Il Fondo Europeo Globalizzazione-FEG amplia il raggio d'azione

 
Parlamento EuropeoLa modifica del regolamento sul Fondo europeo di adeguamento alla globalizzazione (FEG) permette di includere nel suo campo d'applicazione i licenziamenti dovuti alla crisi economica, nonché riduce da 1.000 a 500 il numero minimo di esuberi che consente di chiedere il sostegno. Il finanziamento UE sale dal 50% al 65% dei costi stimati, e le nuove norme si applicheranno alle domande di assistenza presentate tra il 1 maggio e fine dicembre 2011.
Istituito nel dicembre 2006 per durare fino al 2013 (Regolamento (CE) n. 1927/2006, GU L 406 del 30.12.2006), il Fondo europeo di adeguamento alla globalizzazione, al fine di stimolare la crescita economica e la creazione di più posti di lavoro nell'Unione europea, ha l'obiettivo di fornire un sostegno ai lavoratori in esubero in conseguenza di trasformazioni rilevanti della struttura del commercio mondiale dovute alla globalizzazione, nei casi in cui questi esuberi abbiano un notevole impatto negativo sull'economia regionale o locale.
 
La sua dotazione annuale massima è pari a 500 milioni di euro.
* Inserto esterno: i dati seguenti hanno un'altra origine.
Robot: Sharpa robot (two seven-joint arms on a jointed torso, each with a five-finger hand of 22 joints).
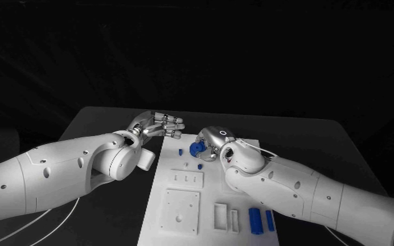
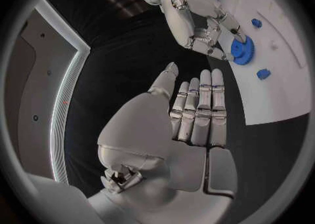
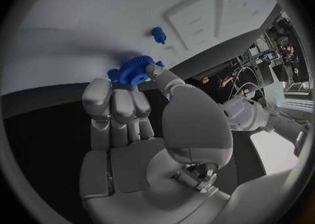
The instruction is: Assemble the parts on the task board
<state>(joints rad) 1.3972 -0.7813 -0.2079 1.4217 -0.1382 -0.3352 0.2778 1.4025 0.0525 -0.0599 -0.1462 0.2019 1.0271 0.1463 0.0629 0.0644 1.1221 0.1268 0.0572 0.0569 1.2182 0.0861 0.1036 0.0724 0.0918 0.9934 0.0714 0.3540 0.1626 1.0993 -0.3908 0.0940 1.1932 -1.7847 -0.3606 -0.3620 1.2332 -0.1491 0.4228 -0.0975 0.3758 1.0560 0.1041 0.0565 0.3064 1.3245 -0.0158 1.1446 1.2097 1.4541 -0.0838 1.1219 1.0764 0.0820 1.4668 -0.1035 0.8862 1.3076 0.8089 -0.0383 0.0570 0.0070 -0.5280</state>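
Observation:
The white task board [image 1: 164, 232] lies in the middle of the black table. My right hand [image 1: 215, 139] is over the board's far end and pinches a blue gear [image 1: 197, 148] between thumb and fingertips; the same gear [image 3: 134, 70] sits at the fingertips of the right hand [image 3: 131, 114] in the right wrist view, close to the board. A small blue peg [image 1: 180, 152] stands just left of the gear. My left hand [image 1: 160, 125] hovers off the board's far left corner, and in the left wrist view the left hand [image 2: 193, 114] has straight fingers and holds nothing.
Two long blue parts [image 1: 255, 221] [image 1: 270, 220] lie at the board's near right. Raised white blocks [image 1: 187, 178] [image 1: 180, 212] and slotted holders [image 1: 221, 216] take up its near half. Another small blue peg [image 1: 187, 165] stands near the gear. Black table [image 1: 328, 143] flanks both sides.

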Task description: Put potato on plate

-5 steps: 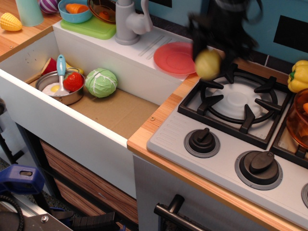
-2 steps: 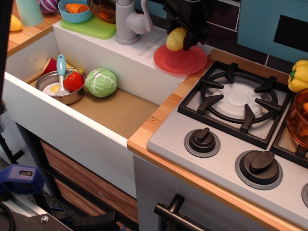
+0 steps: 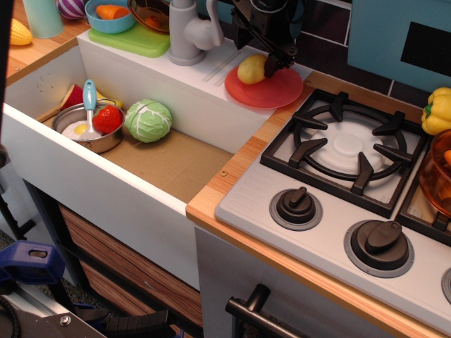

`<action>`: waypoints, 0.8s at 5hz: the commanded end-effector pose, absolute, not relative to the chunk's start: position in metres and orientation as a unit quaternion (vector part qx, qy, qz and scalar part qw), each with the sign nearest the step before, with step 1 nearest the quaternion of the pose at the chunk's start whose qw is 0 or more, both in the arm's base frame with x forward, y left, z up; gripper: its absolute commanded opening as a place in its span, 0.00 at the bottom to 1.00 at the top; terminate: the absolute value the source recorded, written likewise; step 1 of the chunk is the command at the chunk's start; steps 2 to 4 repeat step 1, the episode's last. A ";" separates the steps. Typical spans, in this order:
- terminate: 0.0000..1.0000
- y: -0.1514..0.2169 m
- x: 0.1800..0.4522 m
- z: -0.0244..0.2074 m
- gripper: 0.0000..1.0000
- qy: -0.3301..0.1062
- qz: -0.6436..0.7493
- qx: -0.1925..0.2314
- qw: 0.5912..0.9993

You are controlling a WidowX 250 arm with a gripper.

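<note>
The pale-yellow potato (image 3: 251, 69) lies on the left part of the red-pink plate (image 3: 276, 90), which sits on the counter between the sink and the stove. My black gripper (image 3: 261, 51) hangs just above and behind the potato. Its jaws stand apart, and one fingertip (image 3: 272, 63) is close by the potato's right side. The potato rests on the plate and is not clamped.
The grey faucet (image 3: 184, 32) stands just left of the gripper. The sink (image 3: 176, 165) holds a pot (image 3: 90, 128) and a green cabbage (image 3: 148, 120). The stove burner (image 3: 349, 144) is to the right. A yellow pepper (image 3: 437, 109) and an orange pot (image 3: 438, 172) are at the far right. A blue bowl (image 3: 109, 15) is at the back left.
The gripper carried the potato left from over the burner to the plate, lowered it, and opened. The potato now rests on the plate.
</note>
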State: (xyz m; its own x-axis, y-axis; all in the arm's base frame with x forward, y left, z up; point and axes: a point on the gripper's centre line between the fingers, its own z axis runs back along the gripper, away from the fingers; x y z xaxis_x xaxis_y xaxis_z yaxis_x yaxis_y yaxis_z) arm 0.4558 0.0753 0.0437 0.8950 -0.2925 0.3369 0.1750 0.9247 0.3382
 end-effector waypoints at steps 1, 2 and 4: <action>1.00 0.082 0.462 0.078 1.00 -0.233 -0.115 0.164 0.952; 1.00 0.082 0.462 0.078 1.00 -0.233 -0.115 0.164 0.952; 1.00 0.082 0.462 0.078 1.00 -0.233 -0.115 0.164 0.952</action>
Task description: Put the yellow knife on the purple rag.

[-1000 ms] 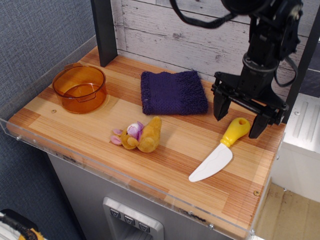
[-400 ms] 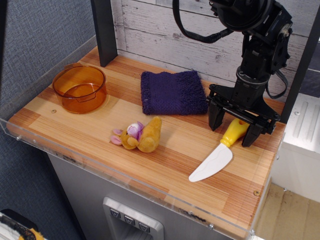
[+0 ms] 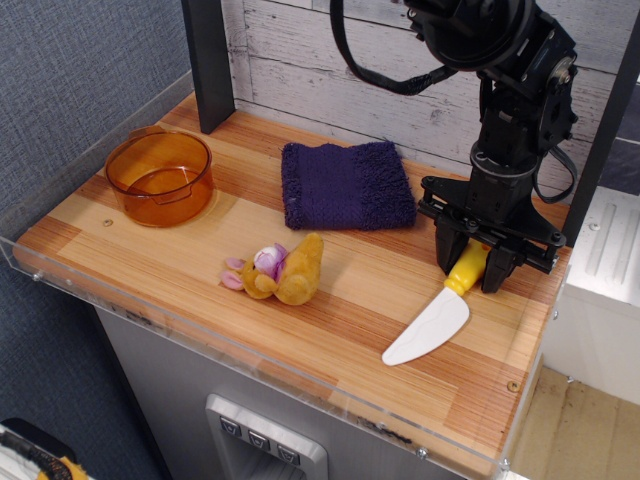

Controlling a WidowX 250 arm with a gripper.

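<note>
The yellow knife (image 3: pixel 430 325) lies on the wooden table at the right, white blade pointing toward the front edge. My black gripper (image 3: pixel 471 266) is down at table level, its two fingers closed against either side of the yellow handle. Only part of the handle shows between them. The knife still rests on the table. The purple rag (image 3: pixel 345 185) lies flat at the back middle, to the left of the gripper, with nothing on it.
An orange see-through pot (image 3: pixel 160 175) stands at the left. A small yellow plush toy (image 3: pixel 280 272) lies in front of the rag. A black post (image 3: pixel 208 60) rises at the back left. Clear plastic rims edge the table's front and left sides.
The gripper has come down over the knife's handle and its fingers have closed in on it. The knife has shifted slightly.
</note>
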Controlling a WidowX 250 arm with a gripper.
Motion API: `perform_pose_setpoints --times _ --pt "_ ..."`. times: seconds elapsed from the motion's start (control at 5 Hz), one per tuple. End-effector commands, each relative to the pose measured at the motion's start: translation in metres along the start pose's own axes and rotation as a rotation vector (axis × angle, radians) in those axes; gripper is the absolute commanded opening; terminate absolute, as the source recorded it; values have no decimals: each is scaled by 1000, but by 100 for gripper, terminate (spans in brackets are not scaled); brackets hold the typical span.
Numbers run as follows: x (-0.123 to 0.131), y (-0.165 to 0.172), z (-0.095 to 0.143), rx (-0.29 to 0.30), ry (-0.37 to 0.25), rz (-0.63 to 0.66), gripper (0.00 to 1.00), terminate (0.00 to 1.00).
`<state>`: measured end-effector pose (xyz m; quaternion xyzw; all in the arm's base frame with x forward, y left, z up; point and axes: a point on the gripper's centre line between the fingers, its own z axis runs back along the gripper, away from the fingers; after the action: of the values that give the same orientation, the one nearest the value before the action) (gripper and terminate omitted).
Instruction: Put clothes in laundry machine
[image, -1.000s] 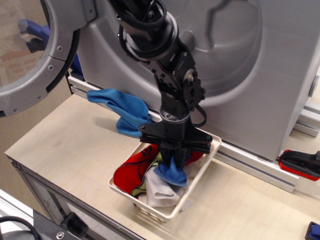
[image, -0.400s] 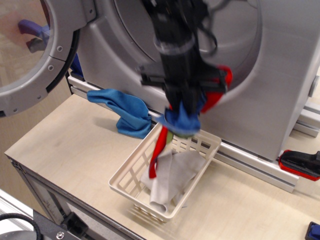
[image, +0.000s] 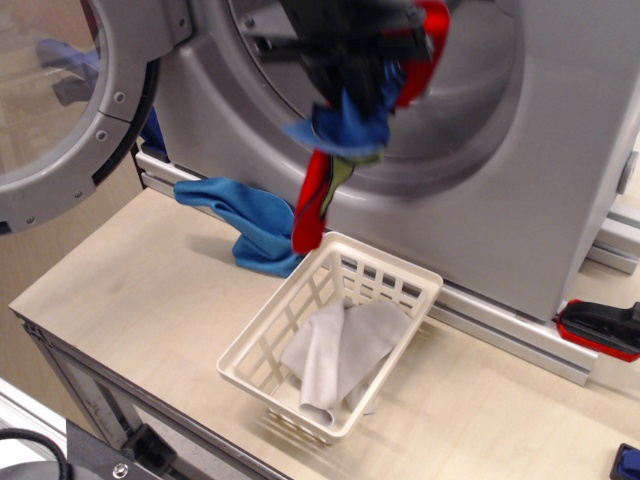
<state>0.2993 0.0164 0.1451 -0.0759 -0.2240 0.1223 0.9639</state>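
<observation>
My gripper (image: 350, 85) is blurred by motion at the top of the view, in front of the drum mouth of the silver-grey laundry machine (image: 560, 150). It is shut on the clothes (image: 345, 125): a blue piece on top, red fabric hanging down to about the basket's rim, and a lime-green piece between them. More red fabric shows by the gripper's right side (image: 425, 45). The round glass door (image: 80, 120) stands open at the left.
A white lattice basket (image: 270, 335) sits on the wooden table (image: 130, 290) and holds a plain light grey cloth (image: 335, 355). A plain bright blue cloth (image: 250, 220) lies against the machine's base. A red and black object (image: 600, 325) lies at the right edge.
My gripper has lifted the bundle out of the basket and up to the drum mouth. The grey cloth stayed in the basket. The blue cloth has not moved.
</observation>
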Motion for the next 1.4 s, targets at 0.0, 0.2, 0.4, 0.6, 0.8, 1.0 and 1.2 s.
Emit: perform_pose_setpoints --times 0.0,0.2,0.4,0.6,0.8,1.0,1.2 --pt "49 12 12 -58 -181 -56 0 0" --pt "62 13 4 -59 -202 -66 0 0" --pt "69 12 -13 -69 -281 -107 0 0" --pt "70 6 -28 -32 -348 -159 0 0" --pt "74 6 -44 7 -388 -174 0 0" --pt "83 8 -57 43 -417 -129 0 0" --pt "89 10 -61 97 -418 -113 100 0"
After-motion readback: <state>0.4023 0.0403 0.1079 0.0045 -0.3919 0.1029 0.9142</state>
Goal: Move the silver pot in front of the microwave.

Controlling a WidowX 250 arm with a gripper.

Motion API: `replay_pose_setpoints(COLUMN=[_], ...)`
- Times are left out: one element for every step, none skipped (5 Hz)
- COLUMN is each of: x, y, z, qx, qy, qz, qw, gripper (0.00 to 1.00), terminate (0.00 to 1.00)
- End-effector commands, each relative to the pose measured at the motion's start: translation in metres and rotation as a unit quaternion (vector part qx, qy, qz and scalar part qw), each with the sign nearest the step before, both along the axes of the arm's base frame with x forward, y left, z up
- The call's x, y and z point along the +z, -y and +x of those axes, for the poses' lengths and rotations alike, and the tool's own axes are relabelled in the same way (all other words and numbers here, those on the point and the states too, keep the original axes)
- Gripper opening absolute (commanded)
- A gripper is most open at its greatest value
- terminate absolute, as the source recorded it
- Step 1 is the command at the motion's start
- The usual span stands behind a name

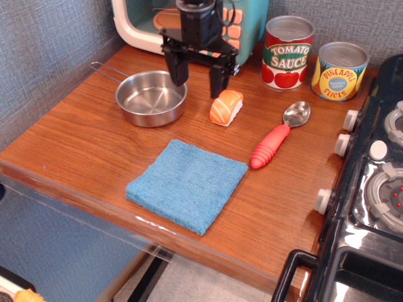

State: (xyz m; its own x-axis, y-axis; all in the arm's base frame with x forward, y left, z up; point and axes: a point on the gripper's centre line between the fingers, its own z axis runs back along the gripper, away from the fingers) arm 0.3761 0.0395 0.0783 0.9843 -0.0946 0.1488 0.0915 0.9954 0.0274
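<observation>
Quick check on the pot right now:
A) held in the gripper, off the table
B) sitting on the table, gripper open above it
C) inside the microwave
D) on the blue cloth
B: the pot sits flat on the table in front of the microwave, and the gripper hangs above its right edge with fingers spread, holding nothing.

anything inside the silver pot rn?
Nothing: the silver pot shows a bare steel floor. The open gripper hangs above its right rim; one finger covers a bit of the far rim.
</observation>
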Motion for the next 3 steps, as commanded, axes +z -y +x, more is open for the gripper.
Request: replay_pose_setpoints(x=[0.0244,0.0244,0.0244], y=[-0.0014,-0.0014,-0.0014], z=[-0.0063,-0.0063,-0.0063], qx=[-0.017,-0.017,-0.017], qy=[0.024,0.024,0.024], qz=[0.014,0.014,0.014], qw=[0.9995,0.9995,0.9995], gripper=[1.00,1.00,1.00], terminate=[0.00,0.00,1.00])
Il contributo finanziario erogato a valere sul FEG può essere destinato a sovvenzionare misure attive per il mercato del lavoro che facciano parte di un insieme coordinato di servizi personalizzati miranti a reinserire nel mercato del lavoro i lavoratori in esubero, comprendenti:
  • misure speciali di durata limitata, come le indennità per la ricerca di un lavoro, le indennità di mobilità o le indennità di integrazione salariale di sostegno per chi partecipa ad attività di formazione e di apprendimento lungo tutto l'arco della vita;
  • misure speciali di durata limitata, come le indennità per la ricerca di un lavoro, le indennità di mobilità o le indennità di integrazione salariale di sostegno per chi partecipa ad attività di formazione e di apprendimento lungo tutto l'arco della vita;
  • misure per stimolare in particolare i lavoratori sfavoriti o più anziani a rimanere o a reinserirsi nel mercato del lavoro.
Il FEG non finanzia misure passive di protezione sociale.
 
Con questa modifica introdotta dal Parlamento Europeo, il FEG potrà fornire un sostegno anche ai lavoratori in esubero a causa della crisi finanziaria ed economica mondiale purché gli Stati membri che ne richiedono l'intervento dimostrino che vi è un nesso diretto e dimostrabile tra questi esuberi e la crisi globale.
 
Per quanto riguarda i criteri di intervento, il FEG potrà fornire un contributo finanziario per l'esubero di almeno 500 dipendenti (contro gli attuali 1.000) di un'impresa nell'arco di 4 mesi in uno Stato membro, compresi i lavoratori in esubero dei fornitori o dei produttori a valle di tale impresa, o per l'esubero di almeno 500 dipendenti, nell'arco di 9 mesi, in particolare in piccole e medie imprese, in una regione o in due regioni contigue.
 
Nei mercati del lavoro di piccole dimensioni o in circostanze eccezionali, potrà inoltre essere considerata ammissibile una richiesta di contributo del FEG anche se le condizioni citate non sono interamente soddisfatte, purché gli esuberi abbiano un'incidenza molto grave sull'occupazione e sull'economia locale. In questi casi, l'importo cumulato dei contributi non potrà eccedere il 15% della dotazione massima annuale del Fondo.